Print, in exact form, the lines below from the one containing "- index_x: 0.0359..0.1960" through the one containing "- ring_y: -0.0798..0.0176", and omit all others.

[Collected data]

============

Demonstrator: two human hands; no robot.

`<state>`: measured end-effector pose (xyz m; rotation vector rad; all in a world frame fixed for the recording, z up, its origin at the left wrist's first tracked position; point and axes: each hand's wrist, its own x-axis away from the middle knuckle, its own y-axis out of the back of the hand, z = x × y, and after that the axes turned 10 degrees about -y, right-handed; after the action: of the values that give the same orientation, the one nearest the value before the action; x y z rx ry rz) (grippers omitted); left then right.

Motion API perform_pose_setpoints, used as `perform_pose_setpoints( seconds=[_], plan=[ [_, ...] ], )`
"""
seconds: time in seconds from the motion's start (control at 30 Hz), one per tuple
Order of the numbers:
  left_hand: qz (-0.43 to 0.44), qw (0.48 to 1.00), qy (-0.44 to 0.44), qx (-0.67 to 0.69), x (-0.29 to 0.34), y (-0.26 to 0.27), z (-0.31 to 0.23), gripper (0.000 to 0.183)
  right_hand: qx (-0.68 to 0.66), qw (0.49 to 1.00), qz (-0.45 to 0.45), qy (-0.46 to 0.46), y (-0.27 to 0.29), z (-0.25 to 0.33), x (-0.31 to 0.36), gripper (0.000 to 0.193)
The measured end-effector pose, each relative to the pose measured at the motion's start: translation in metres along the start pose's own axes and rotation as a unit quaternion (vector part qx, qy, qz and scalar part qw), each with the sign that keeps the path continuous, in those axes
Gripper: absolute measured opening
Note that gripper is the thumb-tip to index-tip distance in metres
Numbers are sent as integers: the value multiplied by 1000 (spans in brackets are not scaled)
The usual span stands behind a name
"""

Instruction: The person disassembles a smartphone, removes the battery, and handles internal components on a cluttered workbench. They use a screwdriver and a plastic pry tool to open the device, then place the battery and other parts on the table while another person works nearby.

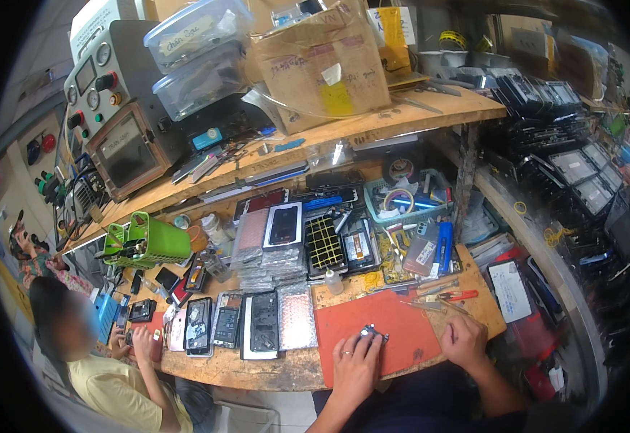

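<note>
My left hand is over the red work mat, its fingertips closed on a small dark part with shiny bits; the fingers cover most of it. At the bench's right edge, beside the mat, my right hand rests with curled fingers. Whether anything is inside that hand is hidden. Just beyond it lie metal tweezers and a tool with red-orange handles. Left of the mat, opened phones lie next to a sheet of bubble wrap.
Wrapped packets are stacked behind the phones. A teal basket holds tape and tools; a green basket stands farther left. A wooden shelf with a cardboard box overhangs the back. A person in yellow works at the left.
</note>
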<state>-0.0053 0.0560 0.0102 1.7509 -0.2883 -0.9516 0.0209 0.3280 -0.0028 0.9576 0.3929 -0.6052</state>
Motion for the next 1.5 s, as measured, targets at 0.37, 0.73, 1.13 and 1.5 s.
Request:
perform_pose_setpoints(
  seconds=[0.37, 0.73, 1.13, 1.5],
  plan=[
    [28, 999, -21, 13, 0, 3, 3, 40, -12, 999, -31, 12, -1, 2, -2, 7],
    [44, 999, 26, 11, -9, -2, -5, 48, 7, 999, -33, 9, -2, -3, 1, 9],
    [-46, 990, -111, -68, -22, 14, -1, 36, -1, 999, -46, 3, -1, -1, 2, 8],
    [64, 997, -35, -5, -6, 8, 12, 23, 6, 998, -66, 2, -4, -2, 3, 7]
  ],
)
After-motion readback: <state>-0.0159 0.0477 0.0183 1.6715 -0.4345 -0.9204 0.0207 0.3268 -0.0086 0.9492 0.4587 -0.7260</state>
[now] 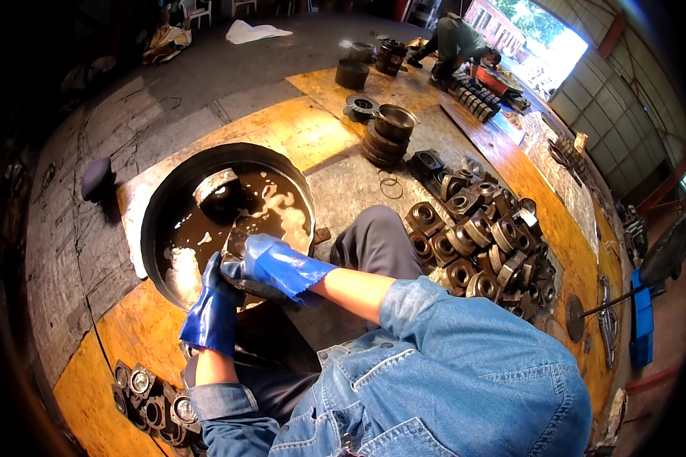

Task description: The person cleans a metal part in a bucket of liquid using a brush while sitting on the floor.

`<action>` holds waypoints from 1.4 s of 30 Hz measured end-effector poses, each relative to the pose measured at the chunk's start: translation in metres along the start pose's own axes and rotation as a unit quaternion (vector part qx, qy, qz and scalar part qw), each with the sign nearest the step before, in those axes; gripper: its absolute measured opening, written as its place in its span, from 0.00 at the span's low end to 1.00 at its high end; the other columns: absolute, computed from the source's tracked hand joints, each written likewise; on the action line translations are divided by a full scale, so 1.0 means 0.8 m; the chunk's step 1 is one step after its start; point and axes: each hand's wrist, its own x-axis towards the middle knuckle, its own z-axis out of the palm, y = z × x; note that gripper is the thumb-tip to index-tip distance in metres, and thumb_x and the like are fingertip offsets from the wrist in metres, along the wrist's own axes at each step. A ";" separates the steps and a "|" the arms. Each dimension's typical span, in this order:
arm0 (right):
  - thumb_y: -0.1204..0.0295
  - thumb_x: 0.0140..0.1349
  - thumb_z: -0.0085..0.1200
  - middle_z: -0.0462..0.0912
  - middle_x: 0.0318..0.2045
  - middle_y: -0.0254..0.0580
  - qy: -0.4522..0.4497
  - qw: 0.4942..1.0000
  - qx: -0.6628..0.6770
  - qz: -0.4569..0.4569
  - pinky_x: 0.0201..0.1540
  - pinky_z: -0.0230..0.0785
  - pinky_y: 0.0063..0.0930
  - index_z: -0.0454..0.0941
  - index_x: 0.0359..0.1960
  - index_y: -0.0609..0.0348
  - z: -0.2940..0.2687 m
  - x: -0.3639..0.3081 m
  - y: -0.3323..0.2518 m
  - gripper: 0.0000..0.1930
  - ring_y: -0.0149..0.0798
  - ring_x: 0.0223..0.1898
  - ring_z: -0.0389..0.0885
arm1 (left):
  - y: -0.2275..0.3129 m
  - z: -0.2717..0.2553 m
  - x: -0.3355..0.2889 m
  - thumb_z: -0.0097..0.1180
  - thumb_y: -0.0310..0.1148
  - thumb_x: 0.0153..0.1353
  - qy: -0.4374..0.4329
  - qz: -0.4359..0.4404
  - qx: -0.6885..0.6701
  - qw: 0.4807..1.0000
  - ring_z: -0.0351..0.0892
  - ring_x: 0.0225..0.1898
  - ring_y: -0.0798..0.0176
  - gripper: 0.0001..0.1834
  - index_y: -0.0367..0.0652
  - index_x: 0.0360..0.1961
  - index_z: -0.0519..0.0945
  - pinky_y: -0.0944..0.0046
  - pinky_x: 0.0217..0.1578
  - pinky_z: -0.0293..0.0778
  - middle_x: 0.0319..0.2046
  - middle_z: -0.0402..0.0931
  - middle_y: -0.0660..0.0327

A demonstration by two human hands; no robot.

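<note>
Both my hands wear blue rubber gloves and meet over the near side of a round black tub (151,228) of dark, foamy liquid. Between them is a dark metal part (236,241), mostly hidden by the gloves, so its full shape cannot be told. My right hand (276,264) curls over it from the right. Against its left side presses my left hand (212,308), its fingers pointing up. Farther back in the tub, a curved metal piece (215,185) sticks out of the liquid.
A heap of greasy metal bearing housings (484,247) lies to my right. More ring-shaped parts (152,404) sit at the lower left. Stacked metal rings (386,141) and a dark can (352,74) stand beyond the tub. Another person (457,46) bends over parts at the back.
</note>
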 end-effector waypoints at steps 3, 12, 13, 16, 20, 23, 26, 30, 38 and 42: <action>0.32 0.63 0.55 0.87 0.52 0.62 -0.037 0.998 -0.041 0.016 0.58 0.78 0.50 0.86 0.54 0.60 -0.020 -0.013 -0.025 0.40 0.63 0.56 0.85 | 0.002 -0.014 0.004 0.46 0.59 0.75 -0.032 0.037 0.042 0.998 0.83 0.54 0.45 0.34 0.40 0.64 0.78 0.45 0.58 0.78 0.57 0.83 0.49; 0.31 0.62 0.56 0.87 0.54 0.60 -0.046 0.999 -0.006 0.011 0.59 0.78 0.49 0.87 0.55 0.58 -0.034 -0.024 -0.031 0.41 0.61 0.56 0.85 | 0.003 -0.007 0.001 0.43 0.58 0.76 -0.008 0.021 0.010 1.000 0.82 0.56 0.44 0.34 0.40 0.66 0.77 0.43 0.62 0.76 0.59 0.82 0.48; 0.31 0.62 0.55 0.87 0.54 0.60 -0.043 0.999 -0.002 0.005 0.59 0.78 0.49 0.87 0.56 0.58 -0.032 -0.022 -0.029 0.41 0.61 0.56 0.85 | 0.003 -0.008 0.002 0.43 0.58 0.76 -0.006 0.025 0.011 1.000 0.82 0.57 0.44 0.34 0.40 0.66 0.76 0.43 0.62 0.76 0.60 0.82 0.48; 0.30 0.61 0.55 0.87 0.55 0.59 -0.031 0.999 0.016 0.017 0.60 0.78 0.49 0.86 0.57 0.56 -0.020 -0.012 -0.017 0.41 0.61 0.57 0.85 | -0.003 -0.007 0.004 0.46 0.59 0.75 -0.034 0.030 0.006 0.999 0.80 0.58 0.44 0.36 0.41 0.68 0.74 0.43 0.62 0.75 0.61 0.80 0.48; 0.29 0.60 0.54 0.86 0.56 0.58 -0.035 0.999 0.023 0.023 0.60 0.78 0.49 0.86 0.58 0.54 -0.020 -0.011 -0.018 0.42 0.60 0.59 0.84 | -0.001 -0.014 0.007 0.51 0.64 0.71 -0.054 0.036 0.013 0.998 0.77 0.58 0.43 0.41 0.41 0.70 0.71 0.41 0.59 0.74 0.61 0.77 0.46; 0.29 0.61 0.54 0.86 0.57 0.58 -0.029 0.999 0.027 0.021 0.61 0.78 0.49 0.85 0.59 0.53 -0.028 -0.020 -0.025 0.42 0.60 0.59 0.84 | 0.003 -0.008 0.003 0.44 0.61 0.75 0.001 0.017 0.016 1.000 0.81 0.59 0.43 0.38 0.37 0.67 0.75 0.42 0.63 0.76 0.62 0.80 0.47; 0.30 0.62 0.54 0.86 0.56 0.58 -0.014 0.999 0.039 -0.003 0.61 0.77 0.49 0.85 0.59 0.53 -0.027 -0.023 -0.024 0.41 0.60 0.59 0.84 | 0.004 -0.015 0.010 0.45 0.62 0.75 -0.028 0.018 0.020 0.999 0.82 0.57 0.43 0.38 0.37 0.66 0.75 0.42 0.61 0.77 0.60 0.81 0.46; 0.31 0.62 0.55 0.87 0.55 0.59 -0.029 0.999 0.025 0.010 0.61 0.77 0.49 0.84 0.61 0.54 -0.029 -0.022 -0.023 0.41 0.61 0.58 0.85 | 0.007 -0.006 0.003 0.45 0.62 0.74 -0.006 -0.021 0.002 1.000 0.83 0.53 0.43 0.37 0.37 0.63 0.76 0.41 0.58 0.79 0.56 0.83 0.46; 0.33 0.60 0.58 0.87 0.53 0.62 -0.027 0.999 0.024 0.039 0.58 0.78 0.49 0.85 0.57 0.57 -0.043 -0.037 -0.039 0.40 0.63 0.55 0.86 | 0.004 0.001 -0.012 0.49 0.61 0.73 0.012 0.029 0.032 0.999 0.83 0.52 0.44 0.34 0.40 0.61 0.77 0.42 0.57 0.79 0.55 0.83 0.48; 0.45 0.68 0.49 0.87 0.48 0.63 0.004 1.000 -0.001 0.029 0.61 0.77 0.47 0.88 0.49 0.58 -0.035 -0.035 -0.045 0.28 0.61 0.55 0.86 | 0.003 -0.014 0.004 0.55 0.64 0.70 -0.025 0.044 0.018 0.999 0.77 0.58 0.45 0.39 0.44 0.69 0.71 0.43 0.62 0.74 0.63 0.76 0.48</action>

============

## Written answer
  - index_x: 0.0359..0.1960
  - index_y: -0.0609..0.0348
  - z: -0.2940..0.2687 m
  - x: -0.3639..0.3081 m
  - y: -0.3323..0.2518 m
  - gripper: 0.0000..0.1930
  - ring_y: -0.0149..0.0798
  - ring_x: 0.0223..0.1898
  - ring_z: -0.0389..0.0885
arm1 (left):
  - y: -0.2275..0.3129 m
  - z: -0.2717..0.2553 m
  - x: -0.3355..0.2889 m
  - thumb_z: -0.0097..0.1180
  - thumb_y: -0.0310..0.1148
  - thumb_x: 0.0153..0.1353
  - qy: -0.4374..0.4329
  - qz: -0.4359..0.4404
  - qx: -0.6885..0.6701
  - qw: 0.4807..1.0000
  - ring_z: -0.0351..0.0892
  - ring_x: 0.0225..0.1898
  - ring_y: -0.0798..0.0176

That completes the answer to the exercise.